Zufriedenheit herrschte beim SV Waizenkirchen nach einer durchaus guten Spielzeit und dem vierten Endrang in der 1. Klasse Nordwest. Mit einer Portion Glück und mit ein paar Punkten mehr auf dem Konto wäre sogar der Angriff ganz vorne in der Tabelle möglich gewesen.

 

 

Formschwankungen waren zu groß für ganz vorne

Zur Winterpause rangierte der SVW sogar in den Top-Drei der Tabelle und liebäugelte zumindest mit dem möglichen Relegationsplatz. Auch die Rückrunde begann verheißungsvoll, doch dann kam ein leichter Einbruch. "Die abgelaufene Saison ist schnell erklärt, wir sind mit Platz vier im Großen und Ganzen sehr zufrieden, doch Mitte der Frühjahrsaison sah es noch besser aus und hätten auch ganz vorne mitmischen können, jedoch durch Formschwankungen einiger Spieler und schwere Verletzungen einiger Stützen der Mannschaft fehlte uns die Klasse, um ganz vorne dabei zu bleiben," erklärt der sportliche Leiter, Rupert Weissenböck. Tatsächlich folgten den starken 21 Punkten zur Winterpause dann "nur" mehr 16 Zähler in der Rückrunde, bedeutete wie bereits erwähnt in Summe den vierten Platz in der Abschlusstabelle.

 

Fast die gesamte Mannschaft bleibt zusammen

Bis auf einen einzigen Abgang und einem Spieler, der eine kleine Karrierepause einlegt, konnten die Verantwortlichen in Waizenkirchen den gesamten Kader halten und noch punktuell verstärken, auf große Transferexperimente hat man sich bewusst nicht eingelassen, was auch der Sportchef bestätigt: "Bis auf wenige Ausnahmen blieb die gesamte Mannschaft zusammen.

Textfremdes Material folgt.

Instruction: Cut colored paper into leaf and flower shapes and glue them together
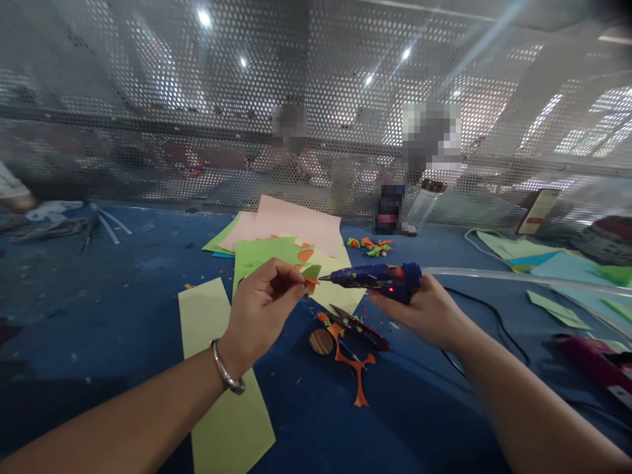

Dazu kommen mit Christian Enzenebner (Neukirchen/Walde) und Agron Daka (SC Machtrenk) zwei Verstärkungen, die uns hoffentlich weiterhelfen werden."

 

Durchwachsene Vorbereitung

Wie bei allen Teams im Unterhaus ist die Vorbereitung auch in Waizenkirchen aufgrund verschiedenster Faktoren nicht einfach zu planen, was auch Rupert Weissenböck bestätigen kann: "Bislang läuft die Vorbereitung noch nicht so gut, da heuer extrem viele Spieler auf Urlaub oder verletzt sind. Wir konnten in den Aufbauspielen noch nie eine schlagkräftige Mannschaft stellen, mussten sehr oft umstellen und viel ausprobieren. Deshalb fällt auch meine Vorschau auf die ersten Meisterschaftsspiele mit gemischten Gefühlen aus. Die jungen und neuen Spieler müssen sich erst einspielen und einige verletzte Akteure werden erst im Laufe des Herbstes wieder fit werden und spielen können. Dennoch haben wir das Ziel und den Anspruch wieder unter die ersten fünf Mannschaften zu kommen." Gleich zum Auftakt in die neue Saison wartet mit Vizemeister Diersbach ein echter Härtetest auf die Waizenkirchener, dann wird sich zeigen wie weit die Mannschaft bereits ist.